People interacting irresponsibly with Colorado's wildlife has long been an issue. One key aspect of this problem is how people tend to underestimate the risk that comes with getting close to wild animals. Perhaps no case is a better example of this than that of Donna Munson, a mountain town woman that fell victim to the bears she reportedly fed for years.
On August 7, 2009, a handyman was seeking work on Donna Munson's property, located approximately four miles north of the mountain town of Ouray, Colorado. While he was there, he spotted what would turn out to be the body of Munson and called the police.
Prior to her death, rumors had circulated that Munson, 74, had been feeding the local bears for more than 10 years. She had repeatedly been warned by wildlife officials about the risks of her actions and her neighbors regularly expressed concern, but without evidence, law enforcement was unable to issue a citation or fine. Presumably, for more than 10 years, Munson fed the bears without issue, until one day, that was no longer the case.
Exactly what happened on the day of Munson's death is a bit murky, mostly because there were no human witnesses.

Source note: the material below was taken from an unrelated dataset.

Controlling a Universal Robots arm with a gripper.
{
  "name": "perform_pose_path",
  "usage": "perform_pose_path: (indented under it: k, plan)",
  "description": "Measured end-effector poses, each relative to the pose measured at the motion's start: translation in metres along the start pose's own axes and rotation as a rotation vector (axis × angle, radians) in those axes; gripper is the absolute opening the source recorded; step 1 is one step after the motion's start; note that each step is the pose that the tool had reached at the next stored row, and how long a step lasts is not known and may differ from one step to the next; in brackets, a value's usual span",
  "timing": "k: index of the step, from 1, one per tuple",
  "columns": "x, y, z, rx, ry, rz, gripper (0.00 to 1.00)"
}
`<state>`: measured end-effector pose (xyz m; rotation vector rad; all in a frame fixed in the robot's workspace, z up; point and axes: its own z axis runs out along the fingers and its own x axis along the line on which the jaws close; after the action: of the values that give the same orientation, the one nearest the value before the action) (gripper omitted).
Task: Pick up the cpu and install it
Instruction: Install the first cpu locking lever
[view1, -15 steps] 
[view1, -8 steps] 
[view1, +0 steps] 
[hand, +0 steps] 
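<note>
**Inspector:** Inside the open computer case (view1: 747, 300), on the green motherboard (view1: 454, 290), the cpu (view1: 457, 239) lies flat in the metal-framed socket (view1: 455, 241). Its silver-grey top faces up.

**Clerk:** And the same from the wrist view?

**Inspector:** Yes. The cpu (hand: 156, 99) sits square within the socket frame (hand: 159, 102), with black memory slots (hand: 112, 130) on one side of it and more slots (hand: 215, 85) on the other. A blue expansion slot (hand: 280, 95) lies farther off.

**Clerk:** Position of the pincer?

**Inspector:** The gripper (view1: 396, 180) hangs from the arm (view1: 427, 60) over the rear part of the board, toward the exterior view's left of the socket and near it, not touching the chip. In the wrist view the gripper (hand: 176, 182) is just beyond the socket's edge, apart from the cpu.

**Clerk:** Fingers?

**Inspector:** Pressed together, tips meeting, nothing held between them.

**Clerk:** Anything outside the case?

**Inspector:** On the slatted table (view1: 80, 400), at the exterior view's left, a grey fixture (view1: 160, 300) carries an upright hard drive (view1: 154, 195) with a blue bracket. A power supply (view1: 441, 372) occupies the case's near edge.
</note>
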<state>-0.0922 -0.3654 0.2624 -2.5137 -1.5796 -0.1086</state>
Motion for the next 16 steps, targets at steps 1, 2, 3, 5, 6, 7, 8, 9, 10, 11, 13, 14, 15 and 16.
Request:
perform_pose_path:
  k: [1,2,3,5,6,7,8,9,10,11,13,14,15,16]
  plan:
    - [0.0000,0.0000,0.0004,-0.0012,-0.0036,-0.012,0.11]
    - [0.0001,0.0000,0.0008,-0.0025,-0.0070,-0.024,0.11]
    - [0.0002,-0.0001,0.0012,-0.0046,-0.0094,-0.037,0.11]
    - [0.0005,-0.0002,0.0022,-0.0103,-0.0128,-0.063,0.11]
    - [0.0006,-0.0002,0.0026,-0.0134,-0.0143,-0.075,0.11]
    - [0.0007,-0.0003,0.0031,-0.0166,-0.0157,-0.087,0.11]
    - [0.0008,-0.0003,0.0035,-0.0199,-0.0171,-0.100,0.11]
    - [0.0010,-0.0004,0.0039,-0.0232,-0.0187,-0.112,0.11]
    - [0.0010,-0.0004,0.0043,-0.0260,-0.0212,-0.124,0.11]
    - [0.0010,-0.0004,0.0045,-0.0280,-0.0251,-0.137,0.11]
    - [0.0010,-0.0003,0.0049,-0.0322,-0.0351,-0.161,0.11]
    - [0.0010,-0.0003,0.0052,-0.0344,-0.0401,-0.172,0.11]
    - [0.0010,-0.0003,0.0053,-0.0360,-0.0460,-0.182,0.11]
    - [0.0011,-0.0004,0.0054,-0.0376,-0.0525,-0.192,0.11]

The most likely scenario is that one of the bears that Munson had been feeding, likely attracted to the property with dog food, reached through a fence that had been constructed around Munson's porch, striking her and knocking her unconscious. At that point, a bear was able to drag Munson beneath her fence, followed by at least one bear partially consuming her.
At this point, it's important to address the fence – a makeshift barrier that few would trust with stopping a bear. One investigator described it as seven or eight feet tall, created with regular farm-type wire with holes that measured about four by four inches. Reportedly, it had been designed to let Munson feed the bears, but also to prevent them from getting to her.
While authorities were unable to determine which local bear actually killed Munson, they did kill two bears following the attack – one male that was 394 pounds and another that was 250. A necropsy revealed that the larger bear had consumed some of Munson, though no determination was made regarding the smaller bear.
Munson's official cause of death was determined to be trauma due to a bear attack, with the theory behind the initial strike that landed through the fence supported by claw marks on Munson's head, as well as hemorrhaging.
Some may spot similarities between this case and the infamous case of Timothy Treadwell, as documented by Werner Herzog in the 2005 film Grizzly Man. Treadwell spent 13 summers living closely with coastal brown bears in Alaska before being attacked and eaten, along with his girlfriend, in 2003.
Obviously, it's dangerous to interact with bears. They're an apex predator that can be very aggressive, especially when food or offspring are involved or when they feel threatened. While unprovoked bear attacks are rare, it's still important to know what to do if an interaction takes place. Make yourself look large and never run, instead slowly moving sideways away from the bear. The black bear is the only bear species in Colorado and while 'playing dead' might work if a grizzly attacks, always fight back if a black bear makes contact.
It's also important to note that keeping potential bear attractants outside, such as dog food, can be extremely dangerous for both those at the property, as well as their neighbors.
Do your part to keep Colorado's wildlife wild by taking steps to ensure that the impact of your actions on the natural behavior of wildlife are minimal. It's also important not to assume that an animal is domesticated because they're being curious or friendly – they're still wild animals that can be unpredictable and dangerous.